JupyterHub for Teaching gives users access to Jupyter Notebook environments (computational environments and resources) without the hassle of installation and maintenance tasks. Instructors can make individual workspaces available via JupyterHub to students using shared resources.
JupyterHub makes computational tools such as Python and R more easily available to students. Such tools can bring subjects to life for students, extending inquiry beyond the theoretical with results that can be manipulated live. Traditionally, however, getting these tools set up on a computer has been daunting, and understanding how a program’s code produced its output could be prohibitively difficult. The three following examples show how UW professors — in disciplines as varied as French, informatics and computer software engineering — have cleared these barriers by using JupyterHub in the classroom.
Jupyter notebooks, as an implementation of “literate programming,” illustrate how program code produces its results by interleaving code snippets with their output and richly formatted expository text that describes the intention behind these operations. Notebooks create a happy medium between traditional user-friendly graphical tools and the power of computer programming. Professor Geoffrey Turnovsky’s text analysis notebooks show students how to analyze human language using the turn-key tools at Voyant, and further shows how to replicate that analysis in Python and extend it beyond what the web tools allow.
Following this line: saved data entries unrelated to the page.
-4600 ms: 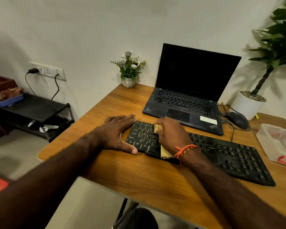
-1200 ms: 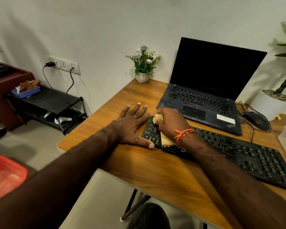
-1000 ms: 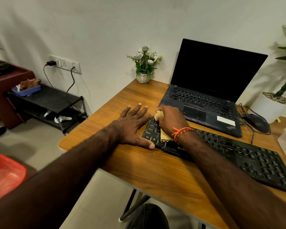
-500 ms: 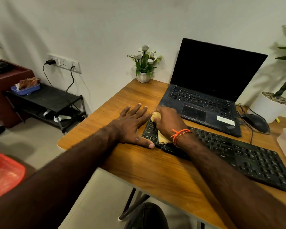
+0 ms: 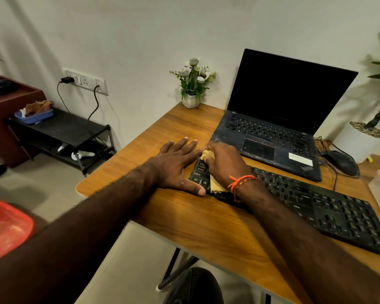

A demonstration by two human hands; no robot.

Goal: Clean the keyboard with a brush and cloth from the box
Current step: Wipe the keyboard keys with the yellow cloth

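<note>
The person's right hand [image 5: 225, 164] is pressing a bunched yellow cloth [image 5: 215, 185], fingers curled over it, onto the leftmost keys of the black keyboard [image 5: 316, 205], which is lying on the wooden desk [image 5: 206, 224] in front of the laptop [image 5: 272, 137]. The left hand [image 5: 176, 166] is lying flat with fingers extended against the keyboard's left end, bracing it. Wiping well here probably means short, firm strokes along the key rows while that brace is stopping any sliding.

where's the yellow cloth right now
In the head view, the yellow cloth sits under the right hand on the keyboard's left end, beside the flat left hand.
</note>
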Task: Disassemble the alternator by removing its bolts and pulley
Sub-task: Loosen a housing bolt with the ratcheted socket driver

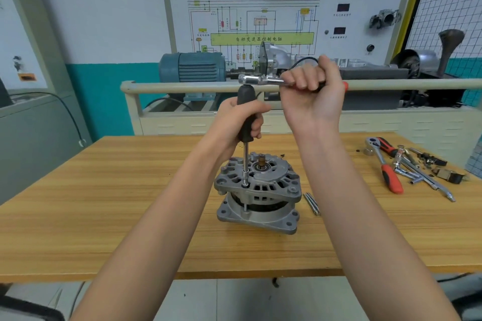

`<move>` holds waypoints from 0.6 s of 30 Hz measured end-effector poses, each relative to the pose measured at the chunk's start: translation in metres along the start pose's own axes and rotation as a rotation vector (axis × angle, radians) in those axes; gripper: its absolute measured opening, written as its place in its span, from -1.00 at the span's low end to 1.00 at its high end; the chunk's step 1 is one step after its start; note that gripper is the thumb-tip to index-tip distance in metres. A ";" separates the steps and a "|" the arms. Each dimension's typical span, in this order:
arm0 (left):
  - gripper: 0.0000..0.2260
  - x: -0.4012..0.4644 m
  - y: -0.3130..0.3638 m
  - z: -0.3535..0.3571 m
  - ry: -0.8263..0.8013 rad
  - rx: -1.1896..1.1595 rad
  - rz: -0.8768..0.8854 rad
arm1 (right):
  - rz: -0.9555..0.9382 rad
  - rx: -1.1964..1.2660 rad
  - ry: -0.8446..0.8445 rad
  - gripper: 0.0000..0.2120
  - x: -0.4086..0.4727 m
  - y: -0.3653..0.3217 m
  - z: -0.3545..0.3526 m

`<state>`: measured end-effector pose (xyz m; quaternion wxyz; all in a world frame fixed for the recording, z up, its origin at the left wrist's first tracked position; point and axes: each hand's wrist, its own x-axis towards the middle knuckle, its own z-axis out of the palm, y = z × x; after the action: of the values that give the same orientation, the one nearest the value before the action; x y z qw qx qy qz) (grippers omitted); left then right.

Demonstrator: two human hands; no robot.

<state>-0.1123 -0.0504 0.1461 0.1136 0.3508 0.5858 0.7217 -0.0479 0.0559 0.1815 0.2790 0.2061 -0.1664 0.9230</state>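
The grey alternator stands upright on the wooden table, its shaft end pointing up. A black-handled socket driver stands vertically, its socket seated on a bolt at the alternator's left rim. My left hand grips the driver's black handle. A chrome ratchet sits on top of the driver, and my right hand grips its red and black handle, held level to the right. Two loose long bolts lie just right of the alternator.
A red-handled ratchet, extension bars and small parts lie at the table's right end. Behind the table stands a training rig with a rail, a blue motor and a wiring board. A grey cabinet stands at the left.
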 end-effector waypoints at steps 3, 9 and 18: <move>-0.64 0.002 -0.001 0.001 -0.072 -0.074 -0.074 | 0.059 0.092 0.085 -0.54 0.010 -0.002 -0.005; -0.60 0.004 -0.005 0.008 0.187 0.015 -0.049 | -0.189 -0.214 -0.110 -0.56 -0.010 0.015 -0.002; -0.68 0.004 -0.007 0.009 0.220 0.009 -0.037 | -0.350 -0.442 -0.229 -0.60 -0.022 0.022 0.009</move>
<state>-0.1112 -0.0395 0.1419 0.0602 0.2589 0.6045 0.7509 -0.0412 0.0250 0.1743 0.4513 0.2686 -0.3557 0.7731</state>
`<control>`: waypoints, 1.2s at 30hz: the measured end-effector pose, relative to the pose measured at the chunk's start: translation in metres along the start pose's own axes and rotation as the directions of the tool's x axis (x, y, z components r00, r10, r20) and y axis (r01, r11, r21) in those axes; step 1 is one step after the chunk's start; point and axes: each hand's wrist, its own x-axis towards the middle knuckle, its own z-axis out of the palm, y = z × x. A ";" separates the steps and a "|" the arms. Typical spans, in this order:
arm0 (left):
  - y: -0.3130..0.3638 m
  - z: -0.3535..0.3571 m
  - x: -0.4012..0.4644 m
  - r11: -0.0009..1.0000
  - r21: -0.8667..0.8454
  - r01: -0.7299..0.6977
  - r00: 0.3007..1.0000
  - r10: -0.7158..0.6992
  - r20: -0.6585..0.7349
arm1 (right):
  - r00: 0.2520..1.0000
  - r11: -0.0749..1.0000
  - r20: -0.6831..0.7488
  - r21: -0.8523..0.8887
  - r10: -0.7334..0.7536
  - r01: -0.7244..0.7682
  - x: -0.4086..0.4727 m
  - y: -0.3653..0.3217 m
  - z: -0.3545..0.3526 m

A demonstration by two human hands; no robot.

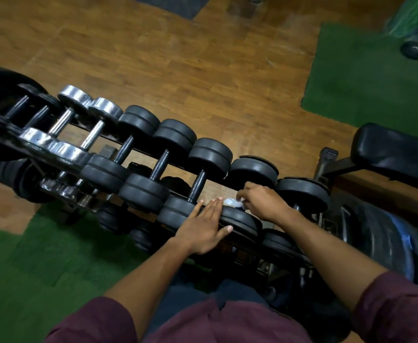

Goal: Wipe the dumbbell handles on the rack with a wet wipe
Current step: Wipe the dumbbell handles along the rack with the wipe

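Two hands: left hand [204,227] flat on dumbbell [240,220], right hand [262,203] pinching wipe [232,202]

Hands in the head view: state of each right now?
Left hand: open, fingers straight, resting on a dumbbell head.
Right hand: closed, holding the wet wipe.

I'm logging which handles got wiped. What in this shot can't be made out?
- Head view: the handle under the right hand is hidden by that hand and the wipe.
- Most of the wipe is covered by the fingers.
- The lower dumbbells sit in shadow under the rack.
- Whether any handle is wet or clean: too dark to tell.
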 end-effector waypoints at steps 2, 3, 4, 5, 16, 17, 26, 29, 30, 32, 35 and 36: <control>-0.001 0.001 0.001 1.000 -0.004 -0.001 1.000 0.001 0.000 | 0.991 0.996 -0.109 -0.028 0.082 -0.085 -0.002 0.000 0.001; -0.001 0.002 0.001 1.000 -0.008 -0.001 1.000 0.001 -0.001 | 0.982 0.991 -0.146 -0.039 0.121 -0.128 -0.002 -0.001 0.001; -0.001 0.003 0.001 1.000 -0.009 -0.001 1.000 0.001 0.000 | 0.975 0.987 -0.169 -0.046 0.143 -0.153 -0.003 -0.002 0.000; -0.002 0.003 0.001 1.000 -0.008 -0.002 1.000 0.002 0.000 | 0.973 0.986 -0.179 -0.059 0.142 -0.155 -0.004 -0.002 0.001; -0.002 0.008 0.003 1.000 0.008 0.010 1.000 -0.010 -0.021 | 0.972 0.979 -0.178 -0.102 0.156 -0.176 -0.005 0.003 0.009; -0.003 0.008 0.003 1.000 0.009 0.011 1.000 -0.011 -0.021 | 0.961 0.972 -0.195 -0.088 0.197 -0.217 -0.005 0.000 0.012; -0.002 0.008 0.002 1.000 0.014 0.002 0.999 -0.001 -0.037 | 0.724 0.515 0.123 0.623 0.678 -0.588 -0.009 -0.011 0.038; -0.002 0.008 0.003 1.000 0.015 0.004 0.999 -0.004 -0.032 | 0.694 0.307 0.214 0.780 0.688 -0.545 -0.011 -0.007 0.037; -0.002 0.008 0.003 1.000 0.014 0.005 1.000 -0.004 -0.030 | 0.672 0.236 0.211 0.828 0.710 -0.508 -0.010 -0.006 0.035; -0.003 0.009 0.004 1.000 0.005 0.005 1.000 -0.005 -0.029 | 0.629 0.165 0.174 0.881 0.758 -0.443 -0.005 -0.004 0.030; -0.003 0.008 0.004 1.000 -0.005 0.005 1.000 -0.005 -0.029 | 0.613 0.128 0.177 0.898 0.770 -0.420 0.005 -0.002 0.022; -0.003 0.008 0.004 1.000 0.000 0.005 1.000 -0.005 -0.026 | 0.617 0.124 0.203 0.887 0.760 -0.445 0.006 -0.002 0.020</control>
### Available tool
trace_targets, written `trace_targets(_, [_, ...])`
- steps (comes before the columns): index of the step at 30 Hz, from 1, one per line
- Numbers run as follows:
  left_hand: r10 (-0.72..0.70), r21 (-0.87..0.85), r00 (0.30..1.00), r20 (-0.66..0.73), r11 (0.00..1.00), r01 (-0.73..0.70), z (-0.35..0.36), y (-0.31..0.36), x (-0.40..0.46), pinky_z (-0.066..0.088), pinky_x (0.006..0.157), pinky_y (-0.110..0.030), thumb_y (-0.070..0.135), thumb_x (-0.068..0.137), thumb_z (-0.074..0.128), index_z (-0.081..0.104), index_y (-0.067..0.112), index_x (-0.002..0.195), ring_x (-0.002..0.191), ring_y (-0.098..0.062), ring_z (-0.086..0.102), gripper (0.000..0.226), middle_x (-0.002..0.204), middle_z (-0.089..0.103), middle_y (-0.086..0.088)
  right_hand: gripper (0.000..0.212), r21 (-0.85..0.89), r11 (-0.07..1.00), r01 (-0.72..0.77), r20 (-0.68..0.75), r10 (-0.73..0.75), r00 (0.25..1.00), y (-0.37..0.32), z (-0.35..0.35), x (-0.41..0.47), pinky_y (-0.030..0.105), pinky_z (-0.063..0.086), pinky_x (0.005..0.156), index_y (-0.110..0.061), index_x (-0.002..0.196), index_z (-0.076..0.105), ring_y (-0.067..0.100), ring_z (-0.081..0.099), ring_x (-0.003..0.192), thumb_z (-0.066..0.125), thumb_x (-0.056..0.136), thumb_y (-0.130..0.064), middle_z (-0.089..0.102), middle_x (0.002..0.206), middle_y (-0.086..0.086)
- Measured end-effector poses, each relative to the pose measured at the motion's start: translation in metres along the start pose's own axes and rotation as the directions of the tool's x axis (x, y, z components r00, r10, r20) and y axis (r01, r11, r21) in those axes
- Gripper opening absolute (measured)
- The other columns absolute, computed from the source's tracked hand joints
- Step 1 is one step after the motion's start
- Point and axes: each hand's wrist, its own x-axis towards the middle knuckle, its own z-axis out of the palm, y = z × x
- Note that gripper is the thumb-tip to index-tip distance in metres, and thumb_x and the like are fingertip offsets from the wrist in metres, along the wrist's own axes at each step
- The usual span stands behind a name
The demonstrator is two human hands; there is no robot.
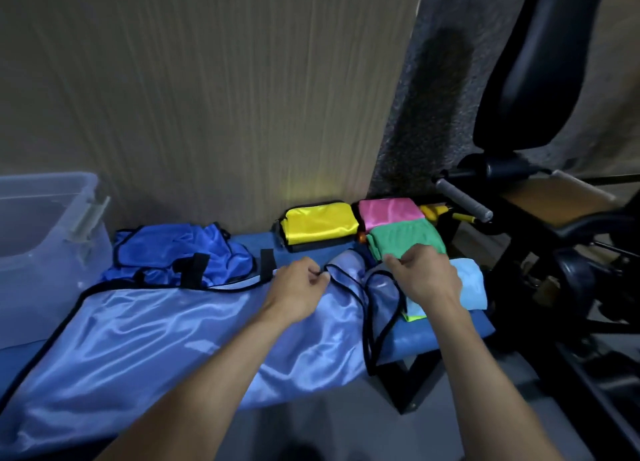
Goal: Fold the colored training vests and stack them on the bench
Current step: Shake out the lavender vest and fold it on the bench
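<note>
A shiny light-blue vest [145,336] with black trim lies spread across the blue bench [436,336]. My left hand [299,289] pinches its black-edged shoulder strap near the bench's back. My right hand [427,275] has curled fingers at the other strap, over the folded pile; what it holds is partly hidden. Folded vests sit at the right end: yellow [318,223], pink [388,211], green [405,239] and pale cyan [471,280]. A crumpled darker blue vest [180,252] lies at the back left.
A clear plastic bin [45,239] stands at the left end of the bench. A cardboard-like panel [207,97] backs the bench. Black gym equipment [540,79] with a grey-handled bar [464,201] crowds the right side.
</note>
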Motion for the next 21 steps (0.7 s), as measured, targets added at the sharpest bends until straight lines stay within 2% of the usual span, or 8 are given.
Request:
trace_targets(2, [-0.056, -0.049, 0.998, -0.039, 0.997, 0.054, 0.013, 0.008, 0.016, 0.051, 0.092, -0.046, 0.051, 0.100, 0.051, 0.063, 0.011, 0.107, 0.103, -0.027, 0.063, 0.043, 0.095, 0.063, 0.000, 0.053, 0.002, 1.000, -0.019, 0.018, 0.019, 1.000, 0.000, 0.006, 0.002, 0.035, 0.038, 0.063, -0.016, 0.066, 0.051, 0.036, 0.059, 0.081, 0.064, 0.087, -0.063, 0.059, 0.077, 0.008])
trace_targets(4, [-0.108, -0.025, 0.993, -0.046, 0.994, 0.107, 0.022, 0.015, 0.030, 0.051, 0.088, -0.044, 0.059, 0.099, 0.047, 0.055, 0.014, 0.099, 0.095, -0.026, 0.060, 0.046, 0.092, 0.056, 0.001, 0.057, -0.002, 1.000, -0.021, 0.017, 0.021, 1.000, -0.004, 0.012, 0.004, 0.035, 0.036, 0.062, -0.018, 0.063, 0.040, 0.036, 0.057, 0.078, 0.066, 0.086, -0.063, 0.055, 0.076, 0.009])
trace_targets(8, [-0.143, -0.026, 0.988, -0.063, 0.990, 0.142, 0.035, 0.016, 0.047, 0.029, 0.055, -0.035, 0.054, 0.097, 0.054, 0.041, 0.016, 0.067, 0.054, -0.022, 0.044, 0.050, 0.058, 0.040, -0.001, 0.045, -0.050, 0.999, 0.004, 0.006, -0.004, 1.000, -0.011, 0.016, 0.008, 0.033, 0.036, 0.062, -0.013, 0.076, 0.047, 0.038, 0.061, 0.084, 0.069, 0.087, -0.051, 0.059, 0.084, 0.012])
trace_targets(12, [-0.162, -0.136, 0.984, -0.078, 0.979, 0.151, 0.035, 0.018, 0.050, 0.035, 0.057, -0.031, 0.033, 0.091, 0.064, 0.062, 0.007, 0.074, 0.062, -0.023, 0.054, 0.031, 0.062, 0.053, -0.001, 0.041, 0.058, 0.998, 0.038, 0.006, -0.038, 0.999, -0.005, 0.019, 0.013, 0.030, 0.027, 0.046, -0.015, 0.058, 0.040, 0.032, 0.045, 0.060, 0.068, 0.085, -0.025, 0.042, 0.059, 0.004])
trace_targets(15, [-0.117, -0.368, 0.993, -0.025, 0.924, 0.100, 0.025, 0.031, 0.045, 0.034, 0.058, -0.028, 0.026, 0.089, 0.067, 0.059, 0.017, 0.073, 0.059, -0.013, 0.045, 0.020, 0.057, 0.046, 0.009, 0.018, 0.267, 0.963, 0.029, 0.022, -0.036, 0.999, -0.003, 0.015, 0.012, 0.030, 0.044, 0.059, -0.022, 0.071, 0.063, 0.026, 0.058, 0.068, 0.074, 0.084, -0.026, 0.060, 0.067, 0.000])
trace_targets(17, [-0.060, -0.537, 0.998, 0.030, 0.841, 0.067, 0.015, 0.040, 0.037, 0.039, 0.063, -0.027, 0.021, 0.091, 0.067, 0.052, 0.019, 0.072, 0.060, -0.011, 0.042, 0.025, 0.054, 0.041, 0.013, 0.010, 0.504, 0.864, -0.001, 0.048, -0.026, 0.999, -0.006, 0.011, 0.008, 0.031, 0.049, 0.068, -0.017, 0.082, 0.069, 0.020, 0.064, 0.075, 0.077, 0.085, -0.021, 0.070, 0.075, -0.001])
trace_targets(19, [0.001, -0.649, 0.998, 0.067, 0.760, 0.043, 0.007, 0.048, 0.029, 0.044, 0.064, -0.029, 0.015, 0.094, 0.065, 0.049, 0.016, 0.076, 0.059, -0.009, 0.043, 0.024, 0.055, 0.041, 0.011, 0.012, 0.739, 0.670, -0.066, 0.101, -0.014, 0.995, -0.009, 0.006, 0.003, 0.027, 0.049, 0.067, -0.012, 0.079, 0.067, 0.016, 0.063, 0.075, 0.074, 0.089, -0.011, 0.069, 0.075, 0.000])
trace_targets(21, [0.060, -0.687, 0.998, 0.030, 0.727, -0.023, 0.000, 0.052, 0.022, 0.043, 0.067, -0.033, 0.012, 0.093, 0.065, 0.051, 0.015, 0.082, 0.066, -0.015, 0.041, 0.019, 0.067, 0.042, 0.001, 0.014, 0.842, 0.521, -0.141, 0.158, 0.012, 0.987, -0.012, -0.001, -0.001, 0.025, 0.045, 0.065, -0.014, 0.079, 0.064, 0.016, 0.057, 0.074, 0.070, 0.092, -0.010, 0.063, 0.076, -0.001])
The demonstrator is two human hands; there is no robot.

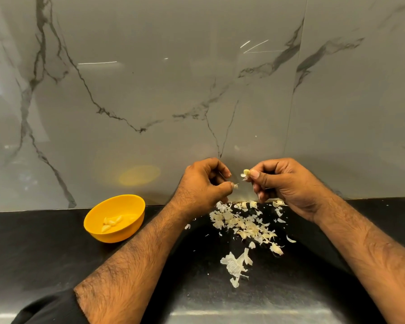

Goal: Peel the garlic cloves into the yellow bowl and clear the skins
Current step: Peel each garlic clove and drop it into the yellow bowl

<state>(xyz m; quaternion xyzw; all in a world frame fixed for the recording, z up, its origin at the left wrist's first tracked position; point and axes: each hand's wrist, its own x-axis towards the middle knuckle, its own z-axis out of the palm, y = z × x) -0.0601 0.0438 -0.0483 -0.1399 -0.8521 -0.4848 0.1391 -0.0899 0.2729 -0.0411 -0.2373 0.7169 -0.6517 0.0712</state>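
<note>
Now right hand (283, 185) pinches garlic clove (246, 173), tip leftward; left hand (205, 184) pinches skin scrap (236, 186).

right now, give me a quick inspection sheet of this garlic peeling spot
surface: black speckled stone counter, skins scattered on it
job's things: round yellow plastic bowl at left holds peeled pale garlic cloves; part-peeled garlic clove in hand
clutter: heap of papery white garlic skins below the hands
grips: left hand pinches a small skin scrap; right hand pinches the clove
cables: nothing seen
surroundings: glossy grey veined marble wall behind counter
</note>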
Turnovsky created two Jupyter Notebooks for FREN 379. “The Intro to Python is what it sounds like, — a very basic intro, which is pretty much at the limits of what I can do with Python — and was required of all the students in the class as a lesson in what it means to use computational techniques to study text. The “Voyant_Summary” was an optional exercise, to get the results one gets from the text analysis toolkit Voyant (https://voyant-tools.org) — at least from the summary it offers by default of whatever text you upload — using Python.”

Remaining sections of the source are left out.